Citra Referendum, anggota Lembaga Bantuan Hukum Jakarta, salah satu juru bicara Fraksi Rakyat Indonesia (FRI), mengatakan, Senin (30/3/2020), DPR RI melalui sidang paripurna telah memutuskan untuk membuka masa sidang ke-III di tengah pandemi Covid-19. Dengan kata lain, pembahasan seluruh rancangan undang-undang (RUU) termasuk seluruh RUU dalam skema omnibus law akan tetap dilanjutkan.
”Keputusan ini tentu keliru mengingat suara-suara rakyat mendesak penghentian pembahasan seluruh RUU yang menyengsarakan rakyat sangat masif. DPR RI harusnya sudah paham bahwa di tengah perjuangan melawan pandemi global ini, rakyat tidak mampu berpartisipasi dalam mengawal pembahasan produk legislasi,” kata Citra.
Oleh karena itu, FRI menuntut agar DPR secara kelembagaan merealisasikan rencana pemotongan gaji dan tunjangan anggota minimal sebesar 50% tanpa tergantung pada kebijakan fraksi.
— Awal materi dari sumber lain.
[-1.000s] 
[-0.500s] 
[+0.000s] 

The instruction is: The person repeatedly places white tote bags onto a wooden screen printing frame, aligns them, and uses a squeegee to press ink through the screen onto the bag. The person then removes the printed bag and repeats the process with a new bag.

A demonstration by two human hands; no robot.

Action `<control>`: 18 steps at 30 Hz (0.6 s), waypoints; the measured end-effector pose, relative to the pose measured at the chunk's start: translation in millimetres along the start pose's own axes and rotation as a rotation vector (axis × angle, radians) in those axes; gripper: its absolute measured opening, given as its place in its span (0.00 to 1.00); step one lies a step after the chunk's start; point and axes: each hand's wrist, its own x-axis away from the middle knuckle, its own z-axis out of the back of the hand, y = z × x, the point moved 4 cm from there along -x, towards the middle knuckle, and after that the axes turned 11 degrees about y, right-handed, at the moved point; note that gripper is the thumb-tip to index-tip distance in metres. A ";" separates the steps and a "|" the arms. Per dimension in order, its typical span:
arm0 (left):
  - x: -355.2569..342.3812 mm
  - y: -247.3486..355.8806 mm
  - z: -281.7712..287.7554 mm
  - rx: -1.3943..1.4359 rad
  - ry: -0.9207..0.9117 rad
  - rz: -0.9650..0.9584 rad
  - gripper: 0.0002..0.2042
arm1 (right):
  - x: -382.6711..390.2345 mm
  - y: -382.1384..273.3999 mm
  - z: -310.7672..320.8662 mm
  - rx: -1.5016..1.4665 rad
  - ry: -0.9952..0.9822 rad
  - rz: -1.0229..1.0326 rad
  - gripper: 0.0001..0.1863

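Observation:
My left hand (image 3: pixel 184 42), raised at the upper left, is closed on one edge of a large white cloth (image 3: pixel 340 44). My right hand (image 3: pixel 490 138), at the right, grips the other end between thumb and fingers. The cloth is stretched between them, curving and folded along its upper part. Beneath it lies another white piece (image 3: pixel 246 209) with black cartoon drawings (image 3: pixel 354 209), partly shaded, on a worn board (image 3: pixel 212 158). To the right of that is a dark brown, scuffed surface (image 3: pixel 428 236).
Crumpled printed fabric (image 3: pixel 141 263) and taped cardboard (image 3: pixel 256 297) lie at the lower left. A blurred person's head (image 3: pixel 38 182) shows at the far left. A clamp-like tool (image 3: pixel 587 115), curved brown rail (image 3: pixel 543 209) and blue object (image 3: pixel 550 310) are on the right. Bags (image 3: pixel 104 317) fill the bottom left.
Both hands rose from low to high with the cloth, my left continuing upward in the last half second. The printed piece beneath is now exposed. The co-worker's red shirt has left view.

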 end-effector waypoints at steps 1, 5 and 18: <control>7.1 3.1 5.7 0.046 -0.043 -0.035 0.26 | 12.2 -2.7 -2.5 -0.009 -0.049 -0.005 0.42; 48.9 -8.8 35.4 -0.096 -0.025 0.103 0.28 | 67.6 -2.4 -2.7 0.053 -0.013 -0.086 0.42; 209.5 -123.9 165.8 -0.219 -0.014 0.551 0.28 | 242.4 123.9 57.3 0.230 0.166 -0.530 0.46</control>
DPR juga dituntut menghentikan secara resmi seluruh pembahasan RUU termasuk omnibus law karena mengancam hak-hak rakyat miskin. Sementara partisipasi pengawasan rakyat minim.
”DPR dan pemerintah harus memanfaatkan waktu dan upaya lebih serius untuk menangani pandemi Covid-19,” kata Citra.
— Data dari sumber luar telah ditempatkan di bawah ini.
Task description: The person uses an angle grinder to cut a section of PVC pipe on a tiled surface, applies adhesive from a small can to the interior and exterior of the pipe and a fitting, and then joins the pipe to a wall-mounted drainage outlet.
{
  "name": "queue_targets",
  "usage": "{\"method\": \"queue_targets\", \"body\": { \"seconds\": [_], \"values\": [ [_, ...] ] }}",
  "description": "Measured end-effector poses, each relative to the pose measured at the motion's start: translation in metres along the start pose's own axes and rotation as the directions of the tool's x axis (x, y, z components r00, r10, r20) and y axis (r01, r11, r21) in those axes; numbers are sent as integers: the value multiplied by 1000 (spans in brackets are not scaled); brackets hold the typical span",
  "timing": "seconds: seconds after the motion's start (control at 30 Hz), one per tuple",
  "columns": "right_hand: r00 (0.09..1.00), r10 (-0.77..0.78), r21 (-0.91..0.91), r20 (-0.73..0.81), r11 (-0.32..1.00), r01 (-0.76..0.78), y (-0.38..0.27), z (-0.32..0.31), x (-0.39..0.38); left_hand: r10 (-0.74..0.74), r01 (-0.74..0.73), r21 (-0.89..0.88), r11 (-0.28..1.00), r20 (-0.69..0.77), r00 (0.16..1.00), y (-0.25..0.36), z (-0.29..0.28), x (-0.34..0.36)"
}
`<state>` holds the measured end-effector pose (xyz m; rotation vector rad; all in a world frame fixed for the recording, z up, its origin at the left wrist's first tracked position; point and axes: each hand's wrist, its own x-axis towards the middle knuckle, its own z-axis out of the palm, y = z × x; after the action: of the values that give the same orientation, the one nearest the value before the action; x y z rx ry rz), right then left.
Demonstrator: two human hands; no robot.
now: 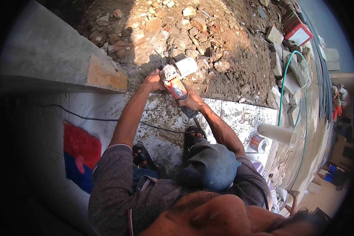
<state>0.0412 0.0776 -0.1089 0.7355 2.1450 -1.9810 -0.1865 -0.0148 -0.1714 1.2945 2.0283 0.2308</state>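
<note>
An angle grinder (pixel 175 84) with a red-and-grey body sits at the edge of the dirt. My right hand (pixel 190 101) is closed on its body. My left hand (pixel 155 82) is closed at the left of its head, on the side handle or something hidden there. A short white cylinder (pixel 188 67), perhaps pipe, lies against the dark disc (pixel 173 62); whether they touch is unclear. A black cord (pixel 133 124) runs from the grinder area across the speckled white slab (pixel 236 122) by my sandalled feet (pixel 194 133).
Rubble (pixel 153 25) lies ahead, a concrete pillar (pixel 47 63) at left, a red-and-blue mat (pixel 80 157) below it. At right are broken blocks (pixel 295 72), a white pipe (pixel 277 134), a can (pixel 259 144), a green hose (pixel 280 106); another person (pixel 338 100) is at far right.
</note>
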Motion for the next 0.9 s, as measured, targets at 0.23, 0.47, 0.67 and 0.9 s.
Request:
{"method": "queue_targets", "body": {
  "seconds": [0.23, 0.47, 0.67, 0.9],
  "values": [
    [998, -56, -11, 17, 998, 56, 3, 9, 9, 280, -270, 115, 956, -79, 957, -58, 28, 29],
    [998, -55, 14, 20, 998, 54, 13, 8, 12, 67, -68, 35, 997, 54, 996, -39, 15, 24],
    [997, -53, 1, 47, 999, 53, 2, 13, 10, 189, 157, -874, 461, 269, 944, -64, 25, 28],
    [998, 55, -56, 16, 997, -54, 16, -2, 4, 437, -61, -919, 390, 127, 891, -62, 38, 53]
  ]
}}
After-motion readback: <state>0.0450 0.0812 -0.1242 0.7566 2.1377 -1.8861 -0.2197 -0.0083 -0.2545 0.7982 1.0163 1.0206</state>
Citra mengatakan, DPR diminta memaksimalkan fungsi anggaran dan pengawasan secara transparan dengan menjamin realokasi anggaran untuk penanganan pandemi Covid-19. DPR pun perlu memastikan penyediaan segala kebutuhan masyarakat, termasuk pangan, listrik, air, sanitasi, dan bantuan finansial bagi rakyat miskin.
Sementara itu, Ketua DPR Puan Maharani dalam pidato pembukaan masa sidang ketiga DPR menegaskan, DPR akan memusatkan kerja pengawasan, legislasi, dan penganggaran terhadap upaya penanganan wabah Covid-19. DPR juga menegaskan akan memberi dukungan yang diperlukan pemerintah untuk menangani Covid-19.
Hingga Senin (30/3/2020), sudah ada 1.414 kasus positif Covid-19 di Indonesia yang tersebar di 31 provinsi. Peningkatan ini cukup signifikan sejak Presiden Joko Widodo mengumumkan dua kasus pertama Covid-19 pada 2 Maret 2020. Dua kasus pertama kini sudah dinyatakan sembuh dari Covid-19.
Ketua DPR Puan Maharani mengatakan, DPR mengapresiasi dan akan memberikan dukungan yang diperlukan bagi pemerintah untuk menangani wabah penyakit Covid-19. DPR mencermati dan mengevaluasi perkembangan penanganan wabah tersebut agar dapat berlangsung secara efektif.